Gabe, April 13, 2012 - 6:16 pm UTC

In my experience, as a developer, I say "good luck"

Even when database "independence" is implemented in rdbms-specific layers, porting the code set is easier said than done. Consider something as simple as managing your transactions:

-- prep sqlserver

create table t (n integer)
go

create procedure dbo.p @a integer
as
begin
  begin transaction;
  insert into t values (@a);
  commit transaction;
end

create procedure dbo.q
as
begin
  begin transaction
  exec p 1;
  commit transaction;
  begin transaction
  exec p 2;
  rollback transaction;
  begin transaction
  exec p 3;
  commit transaction;
end;

-- prep oracle

create table t (n integer);

create or replace procedure p (a integer)
as
begin
  insert into t values (a);
  commit;
end;

create or replace procedure q
as
begin
  p(1);
  commit;
  p(2);
  rollback;
  p(3);
  commit;
end;


The code looks straightforward enough (not that I'm advocating for commits inside procedures) and one might expect similar results.

--------------------------------------------------
-- exec sqlserver

C:\>sqlcmd -S xxx -d xx -b
1> select * from t;
2> go
n
-----------

(0 rows affected)
1> exec q;
2> go

(1 rows affected)
1> select * from t;
2> go
n
-----------
          1
          3

(2 rows affected)
1>

--------------------------------------------------
-- exec oracle

C:\>sqlplus yyy@yy

SQL*Plus: Release 11.2.0.1.0 Production on Fri Apr 13 17:04:29 2012

Copyright (c) 1982, 2010, Oracle.  All rights reserved.

Enter password:

Connected to:
Oracle Database 11g Enterprise Edition Release 11.1.0.7.0 - Production
With the Partitioning, OLAP, Data Mining and Real Application Testing options

SQL> select * from t;

no rows selected

SQL> exec q

PL/SQL procedure successfully completed.

SQL> select * from t;

         N
----------
         1
         2
         3

SQL>


Tom Kyte
April 14, 2012 - 10:49 am UTC

I've always been flabbergasted at the way sqlserver (first sybase and then MS) dealt with transactions and transaction semantics. It is so arbitrary feeling - rolling back in triggers, this nonsense above where a COMMIT (a COMMIT!!!!) is rolled back. ugh. I cannot imagine why that is not considered a bug.

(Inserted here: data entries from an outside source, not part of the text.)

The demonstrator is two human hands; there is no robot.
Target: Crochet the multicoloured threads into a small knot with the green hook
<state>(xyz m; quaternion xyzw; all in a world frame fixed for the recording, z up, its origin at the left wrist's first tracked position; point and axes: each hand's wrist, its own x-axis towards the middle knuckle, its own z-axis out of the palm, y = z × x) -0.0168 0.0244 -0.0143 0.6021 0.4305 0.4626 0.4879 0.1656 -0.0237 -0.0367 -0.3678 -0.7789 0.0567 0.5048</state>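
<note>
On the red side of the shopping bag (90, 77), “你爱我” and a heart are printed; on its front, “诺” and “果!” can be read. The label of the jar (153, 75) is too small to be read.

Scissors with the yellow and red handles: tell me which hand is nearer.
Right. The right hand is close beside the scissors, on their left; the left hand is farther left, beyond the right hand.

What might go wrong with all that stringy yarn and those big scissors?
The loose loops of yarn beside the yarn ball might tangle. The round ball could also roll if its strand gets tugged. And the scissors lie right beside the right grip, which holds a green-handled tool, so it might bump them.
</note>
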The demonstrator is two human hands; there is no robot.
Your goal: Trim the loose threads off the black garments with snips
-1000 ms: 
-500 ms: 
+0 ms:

No database independent application at all

Le, April 14, 2012 - 11:32 am UTC

In my own experience, anyone who believes she/he could end up with a database independent application is actually not a database-aware person at all. No exception. They know little about database and treat database as a file-alike stuff, where they store data in and get data back. Of course, those attemps all failed at last. Interesting.

Data

Enrique Aviles, April 16, 2012 - 7:40 am UTC

The main purpose of the vast majority of applications is to process data. This data is kept (and hopefully processed) in a database so by definition all applications are database dependent.

I understand the dependent/independent debate but the bottom line is that database independence is just a (bad) idea.

Database Tools

Nitin Goyal, April 19, 2012 - 7:44 am UTC

Considering the craze in the market place for Object Relational tools like Hibernate which seem to be the "in thing" for making the applications portable "across databases" (whatever that means ;-) )I think its a fair ask for you to highlight that as well. Most of the programmers I have come across feel using Hibernate will make it so much easier for them to port their applications across the databases. All of them should go through the replication example you outline above.

Mark, May 13, 2014 - 3:13 pm UTC

I love threads like this. I'm curious if anyone has any good, striking examples, like the replication one, where the example is contained to a single database server.